AUTHOR INTERVIEW: Elizabeth Bear

Your presentation of the city of Seattle in 1899 feels very authentic. How much did your research on the real Madam Damnable influence the development of this story?

Hah! It’s not authentic at all. And the real Madame Damnable—who was very little like the woman whom I named after her—was long dead by 1899. Basically, the city I’m presenting is an amalgam of northwestern port cities in the late 1800s, with some completely invented bits thrown in. There are elements of San Francisco and Portland as well as Seattle. So I’m glad they integrated well!

The voice of Karen Memery is one of the most charming features of the story. How important was it in the creation of this story? Did you start with the voice or was that something you found later?

She came with the voice. One of the great things about writing first-person is that ability to just wallow in a good voice when you find one.

You chose to portray the “seamstresses” at Madam Damnable’s with grit, courage, craftiness, wit, and intense loyalty, as exemplified by the narrator, Karen Memery. How did you decide to depict the characters in this way?

As with anything, old west “parlor girls” were human beings, and like all human beings they ran the gamut from heroic to craven, with stops everywhere in between. The ones history remembers were all larger than life, but some—Pearl Starr, the original and real-world Madame Damnable, Jule Bulette—stand out as exceptional. I took them as my models.
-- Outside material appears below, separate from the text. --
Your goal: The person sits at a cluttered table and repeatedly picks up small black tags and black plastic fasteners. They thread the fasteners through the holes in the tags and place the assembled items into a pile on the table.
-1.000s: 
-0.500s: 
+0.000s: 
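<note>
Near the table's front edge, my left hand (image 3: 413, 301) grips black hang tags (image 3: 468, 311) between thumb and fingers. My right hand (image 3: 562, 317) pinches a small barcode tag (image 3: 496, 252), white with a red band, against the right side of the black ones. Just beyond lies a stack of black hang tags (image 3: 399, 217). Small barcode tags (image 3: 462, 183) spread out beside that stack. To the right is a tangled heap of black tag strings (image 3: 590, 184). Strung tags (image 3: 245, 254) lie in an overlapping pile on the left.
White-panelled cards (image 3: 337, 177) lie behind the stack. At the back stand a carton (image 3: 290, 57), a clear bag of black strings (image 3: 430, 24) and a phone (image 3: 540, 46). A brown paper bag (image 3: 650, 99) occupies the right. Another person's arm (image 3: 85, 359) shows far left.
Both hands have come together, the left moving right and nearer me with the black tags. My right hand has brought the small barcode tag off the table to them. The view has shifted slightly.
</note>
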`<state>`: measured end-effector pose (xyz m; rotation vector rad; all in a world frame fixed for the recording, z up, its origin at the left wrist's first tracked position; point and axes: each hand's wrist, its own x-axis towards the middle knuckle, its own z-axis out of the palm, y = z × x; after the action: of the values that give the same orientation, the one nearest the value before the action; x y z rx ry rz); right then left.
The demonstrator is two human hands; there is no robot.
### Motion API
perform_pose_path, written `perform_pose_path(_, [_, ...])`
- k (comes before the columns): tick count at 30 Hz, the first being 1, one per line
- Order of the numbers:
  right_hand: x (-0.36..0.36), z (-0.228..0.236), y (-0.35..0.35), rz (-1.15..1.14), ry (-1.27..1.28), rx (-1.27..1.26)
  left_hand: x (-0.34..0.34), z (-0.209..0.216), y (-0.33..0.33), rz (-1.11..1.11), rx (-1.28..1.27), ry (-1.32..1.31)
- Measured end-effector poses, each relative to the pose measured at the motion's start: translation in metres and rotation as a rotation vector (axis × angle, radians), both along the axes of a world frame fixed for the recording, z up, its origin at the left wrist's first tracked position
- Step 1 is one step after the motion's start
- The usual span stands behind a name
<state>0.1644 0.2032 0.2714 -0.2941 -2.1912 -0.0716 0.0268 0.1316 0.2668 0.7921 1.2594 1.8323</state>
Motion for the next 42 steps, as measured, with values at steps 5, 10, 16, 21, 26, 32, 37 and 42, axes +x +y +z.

With the complex relationship between Madam Damnable and Peter Bantle, the strange power that Bantle controls with his glove, the prostitute-turned-vigilante Merry Lee, and the richness with which you depict the setting, it seems like there is more story here. Can we expect more stories about these characters in the future?

I’m actually at work on a novel featuring these folks. It will be called KAREN MEMORY, and should be out in 2015 from Tor, God willing and the creek don’t rise.

What excited you about writing this story? Seeing the completed work, what are you most proud of?

What excited me most about the writing was Karen herself—her voice, her wit. I’m also pleased that I got to show a little bit of the West that often gets ignored—the social and cultural diversity of a place and time that’s now often presented as being peopled by folks who were all stamped from one mold.

What is the appeal of “weird west” fiction? Why do writers—or you yourself—write about it? What do you think readers like about it?

The Myth of the West is already a myth. What’s a little magic or superscience thrown in on top of that? They’re complementary flavors. *g*

What are some of your favorite examples of weird westerns (in any media), and what makes them your favorites?

I’m a big fan of the old Jonah Hex comic books, especially the Joe R. Lansdale/Tim Truman run, which is sarcastic and delightful. And Emma Bull’s absolutely brilliant Territory, which is about the Matter of Tombstone. Her husband, Will Shetterly, has a great short story that’s also about Wyatt Earp and Doc Holliday: It’s called “Taken He Cannot Be,” and in it Earp and Holliday go looking for John Ringo and find a unicorn. Cherie Priest’s western steampunk novels are also a great deal of fun.